Mike rio. Esa mujer era verdaderamente sexy como el infierno, deslumbrante como el pecado, fría, altiva y graciosa. Algo muy raro.
– ¿Y por qué haría algo así? -preguntó con inocencia, aunque una vez expresada la idea, no era capaz de pensar en otra cosa.
– ¿Por qué? Mmm: ¿Quizá porque tengo pechos? No sé -se encogió de hombros-. Supongo que es un desorden genético masculino.
– ¿Quieres decir que no puedo evitarlo? volvió a reír-. Desde luego, es una excusa conveniente.
En ese momento ella lo miró, con la sombra de una sonrisa en los labios. -Exacto. Siendo un hombre, no puedes evitarlo, eres un esclavo desvalido ante los anhelos de tu cuerpo. ¿Eso te ayudará a dormir esta noche?
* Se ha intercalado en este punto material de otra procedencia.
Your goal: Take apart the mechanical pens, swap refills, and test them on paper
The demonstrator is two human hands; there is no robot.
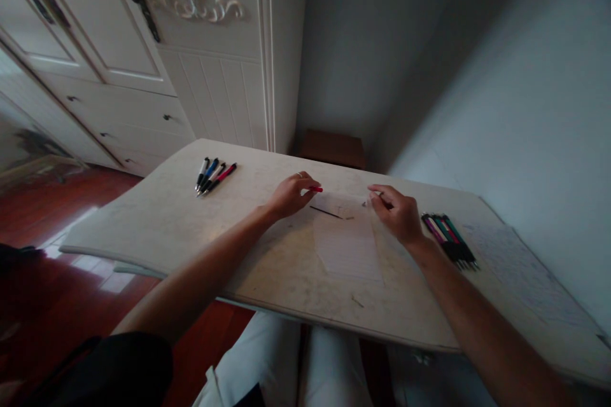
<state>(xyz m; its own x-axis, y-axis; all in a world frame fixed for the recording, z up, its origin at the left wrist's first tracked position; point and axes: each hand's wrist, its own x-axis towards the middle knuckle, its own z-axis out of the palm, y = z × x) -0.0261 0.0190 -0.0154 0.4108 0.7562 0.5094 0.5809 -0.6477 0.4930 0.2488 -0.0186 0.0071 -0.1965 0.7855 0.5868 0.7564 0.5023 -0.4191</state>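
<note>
My left hand [292, 194] pinches a short red pen barrel [316, 189] above the far end of a lined paper sheet [348, 251]. Just below that hand, a thin dark pen refill [326, 212] lies slantwise, with a small spring-like piece [350, 218] by its right end. My right hand [397, 210] is curled at the sheet's far right corner, thumb and index finger close together. Whatever may be between those fingertips is too small to make out. A tiny dark-and-silver part [363, 204] shows just left of them.
Several pens [214, 177] in white, blue and red lie at the table's left. To the right, several dark-gripped pens [449, 240] lie side by side near a patterned sheet [520, 270]. A small thin bit [357, 301] lies near the front edge of the white table [267, 267].
</note>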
– Oh, sí. Gracias -ladeó la cabeza y la observó. La copa la había hecho empezar a entrar en calor. Sus mejillas exhibían un cierto rubor, y cuando cruzó unas piernas bien torneadas, daban la impresión de estar secas-. Para serte sincero, no se me había pasado por la cabeza la idea de seducirte -recibió una mirada de íncredulidad-. En serio -alzó las manos en gesto de inocencia-. Antes de que llegaras, estaba a punto de subir a acostarme.
– No permitas que te detenga.
Pero lo hizo. Todo en ella lo paralizaba, y no era solo que los pezones se pegaran a la tela de la blusa o que la falda se ciñera a las caderas. No era que oliera de forma celestial y pecaminosa al mismo tiempo, que supiera instintivamente que la piel sería suave y cremosa y que necesitaba entrar en calor con sus manos y boca. No pudo expresar con precisión qué era lo que hacía que se quedara allí mirándola, fascinadlo por ella.
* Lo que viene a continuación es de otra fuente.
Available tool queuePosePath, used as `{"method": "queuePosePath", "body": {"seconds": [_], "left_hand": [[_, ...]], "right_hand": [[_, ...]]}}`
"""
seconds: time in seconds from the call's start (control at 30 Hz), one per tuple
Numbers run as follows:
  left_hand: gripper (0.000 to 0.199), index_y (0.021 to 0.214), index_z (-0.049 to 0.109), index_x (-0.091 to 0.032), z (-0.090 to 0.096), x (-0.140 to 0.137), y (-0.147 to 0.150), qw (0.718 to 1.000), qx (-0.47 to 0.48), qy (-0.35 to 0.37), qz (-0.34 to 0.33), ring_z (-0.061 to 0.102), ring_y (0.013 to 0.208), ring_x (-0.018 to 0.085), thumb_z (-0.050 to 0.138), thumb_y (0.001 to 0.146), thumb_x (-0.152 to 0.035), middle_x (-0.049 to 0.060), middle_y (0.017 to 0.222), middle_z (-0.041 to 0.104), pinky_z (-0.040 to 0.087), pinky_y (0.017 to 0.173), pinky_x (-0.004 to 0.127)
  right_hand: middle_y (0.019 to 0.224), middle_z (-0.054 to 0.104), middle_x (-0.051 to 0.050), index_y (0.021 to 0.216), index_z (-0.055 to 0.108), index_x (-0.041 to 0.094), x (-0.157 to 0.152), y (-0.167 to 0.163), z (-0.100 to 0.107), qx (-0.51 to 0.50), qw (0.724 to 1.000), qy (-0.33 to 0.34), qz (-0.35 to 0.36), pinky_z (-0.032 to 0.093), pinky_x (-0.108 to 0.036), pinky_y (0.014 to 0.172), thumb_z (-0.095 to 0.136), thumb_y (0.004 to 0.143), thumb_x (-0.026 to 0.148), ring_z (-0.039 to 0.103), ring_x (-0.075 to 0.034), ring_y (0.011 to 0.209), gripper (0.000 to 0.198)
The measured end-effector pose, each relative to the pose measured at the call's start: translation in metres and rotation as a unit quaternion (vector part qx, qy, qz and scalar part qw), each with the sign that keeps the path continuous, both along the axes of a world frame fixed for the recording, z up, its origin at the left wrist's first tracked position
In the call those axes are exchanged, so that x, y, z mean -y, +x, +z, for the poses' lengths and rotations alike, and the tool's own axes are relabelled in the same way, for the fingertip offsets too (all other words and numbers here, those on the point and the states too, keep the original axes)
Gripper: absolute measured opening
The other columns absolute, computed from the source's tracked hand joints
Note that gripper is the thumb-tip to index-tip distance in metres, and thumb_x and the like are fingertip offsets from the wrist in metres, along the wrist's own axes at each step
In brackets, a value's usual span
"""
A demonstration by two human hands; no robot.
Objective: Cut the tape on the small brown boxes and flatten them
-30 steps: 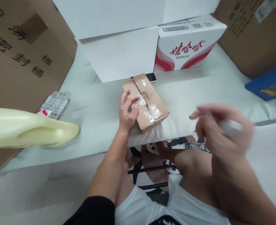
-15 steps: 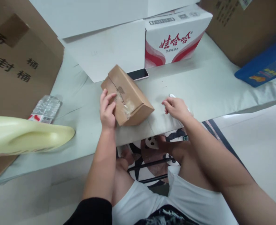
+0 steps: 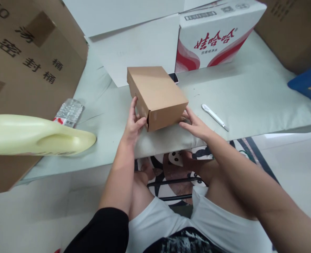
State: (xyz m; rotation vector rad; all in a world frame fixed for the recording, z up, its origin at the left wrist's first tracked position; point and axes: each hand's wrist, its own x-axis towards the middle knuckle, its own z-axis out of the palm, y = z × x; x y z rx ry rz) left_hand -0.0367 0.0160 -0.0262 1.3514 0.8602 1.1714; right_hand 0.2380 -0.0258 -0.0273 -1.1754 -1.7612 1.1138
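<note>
The two hands stand apart with the cardboard box [image 3: 158,88] between them over the counter [image 3: 240,93]: the left hand [image 3: 133,124] grips its left front edge, while the right hand [image 3: 194,124] has fingers at the right front corner, how firmly I cannot tell. If those fingers slip, the box could tip on that side. A careless swing might knock the phone [image 3: 175,78] behind it or the white cutter-like tool [image 3: 214,117] beside the right hand.
</note>
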Motion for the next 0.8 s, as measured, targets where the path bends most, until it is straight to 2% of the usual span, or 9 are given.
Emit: {"method": "queuePosePath", "body": {"seconds": [0.13,0.23,0.3,0.4,0.5,0.6,0.63,0.7,0.8], "left_hand": [[0.129,0.158,0.019,-0.044,-0.002,-0.002,0.006,0.994,-0.078,0.072,-0.029,0.039,0.150,0.036,0.087,0.052,-0.073,0.010,0.164,0.035,0.050,0.109,0.046],[0.123,0.158,0.015,-0.045,-0.005,-0.002,0.008,0.991,-0.097,0.087,-0.007,0.034,0.153,0.035,0.079,0.058,-0.079,0.008,0.170,0.022,0.050,0.109,0.045],[0.114,0.157,0.016,-0.047,-0.006,-0.003,0.006,0.993,-0.082,0.084,0.014,0.038,0.151,0.033,0.073,0.065,-0.080,0.005,0.171,0.020,0.051,0.108,0.043],[0.086,0.155,0.022,-0.047,-0.009,-0.004,0.001,0.995,-0.055,0.043,0.073,0.058,0.134,0.030,0.065,0.082,-0.062,0.005,0.162,0.041,0.059,0.097,0.043],[0.056,0.140,0.050,-0.037,-0.014,-0.007,-0.002,0.984,-0.082,-0.002,0.157,0.067,0.118,0.030,0.060,0.085,-0.039,0.010,0.146,0.055,0.062,0.086,0.046],[0.029,0.107,0.070,-0.024,-0.020,-0.010,-0.001,0.960,-0.202,0.049,0.189,0.055,0.135,0.034,0.065,0.082,-0.037,0.014,0.150,0.051,0.054,0.103,0.052],[0.028,0.103,0.071,-0.022,-0.021,-0.011,0.000,0.953,-0.236,0.079,0.174,0.051,0.139,0.034,0.065,0.084,-0.041,0.015,0.151,0.052,0.048,0.111,0.054],[0.040,0.107,0.072,-0.020,-0.022,-0.012,0.002,0.948,-0.268,0.121,0.124,0.050,0.141,0.032,0.055,0.092,-0.054,0.017,0.145,0.058,0.036,0.121,0.054],[0.058,0.118,0.070,-0.022,-0.020,-0.010,0.003,0.946,-0.284,0.131,0.089,0.050,0.142,0.032,0.036,0.098,-0.065,0.016,0.138,0.065,0.026,0.124,0.057]], "right_hand": [[0.156,0.048,-0.010,0.162,-0.002,0.034,0.001,-0.006,0.006,-0.055,0.998,-0.018,-0.034,0.049,-0.048,0.110,0.055,0.092,0.046,0.054,-0.024,0.138,0.090],[0.156,0.048,-0.011,0.160,-0.013,0.035,-0.001,-0.010,0.007,-0.030,0.993,-0.032,-0.109,0.053,-0.046,0.104,0.056,0.092,0.040,0.059,-0.024,0.132,0.097],[0.150,0.054,-0.012,0.160,-0.014,0.035,-0.003,-0.011,0.007,-0.022,0.989,-0.036,-0.140,0.054,-0.046,0.101,0.058,0.091,0.038,0.063,-0.024,0.126,0.100],[0.137,0.063,-0.011,0.161,-0.012,0.034,-0.004,-0.009,0.005,-0.028,0.984,-0.039,-0.173,0.056,-0.041,0.096,0.060,0.090,0.040,0.067,-0.022,0.116,0.101],[0.121,0.069,-0.009,0.162,-0.011,0.032,-0.005,-0.005,0.003,-0.005,0.975,-0.029,-0.221,0.058,-0.040,0.088,0.060,0.090,0.042,0.070,-0.023,0.104,0.101],[0.122,0.068,-0.012,0.162,-0.010,0.026,-0.004,-0.002,0.002,0.025,0.970,-0.009,-0.240,0.058,-0.044,0.086,0.063,0.087,0.041,0.069,-0.026,0.103,0.105],[0.128,0.065,-0.014,0.162,-0.007,0.025,-0.003,-0.001,0.002,0.031,0.971,-0.001,-0.238,0.058,-0.045,0.087,0.064,0.085,0.040,0.068,-0.028,0.108,0.106],[0.141,0.057,-0.016,0.161,0.000,0.024,-0.003,0.000,0.004,0.043,0.972,0.009,-0.231,0.057,-0.046,0.092,0.066,0.083,0.038,0.064,-0.029,0.118,0.103],[0.151,0.047,-0.017,0.160,0.006,0.026,-0.002,0.001,0.007,0.066,0.969,0.017,-0.237,0.057,-0.047,0.094,0.062,0.085,0.036,0.060,-0.030,0.124,0.095]]}}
Todo en su país lo cautivaba, y disfrutaba estando de vuelta después de tanto tiempo lejos, incluso con el trabajo que lo esperaba. Necesitaba un entrenamiento extensivo, para la futura misión, un entrenamiento que lo mantendría ocupado noche y día hasta el despegue, al cabo de unos escasos cuatro meses.
Iba a estar lejos de su casa, aunque ya no sabía dónde estaba esta. Sus cuatro hermanos y él mantenían un contacto estrecho, pero también se hallaban diseminados por el globo en diversas ramas militares. Lo mismo su padre. Su madre, nacida en la Unión Soviética, había muerto cuando Mike, bautizado Mikhail por ella, era muy joven, razón por la que, probablemente, cuando se le presentó la oportunidad de ir a Rusia después de su paso por las Fuerzas Aéreas, la había aprovechado con la esperanza de comprender la herencia que había perdido. Le encantó la posibilidad de estar allí, de trabajar en el programa para cosmonautas y en el Centro Espacial Internacional. Era un estilo de vida que le gustaba, pero de pronto comprendió lo falto que había estado últimamente de compañía femenina.
Un relámpago descomunal hizo que el ruidoso bar guardara un momento de silencio colectivo. El trueno no tardó en seguir su estela y, tras otro instante de silencio aturdido, la sala recuperó su rugido apagado.
La mujer a su lado apartó la copa y suspiró. Tembló una vez y luego cruzó los brazos.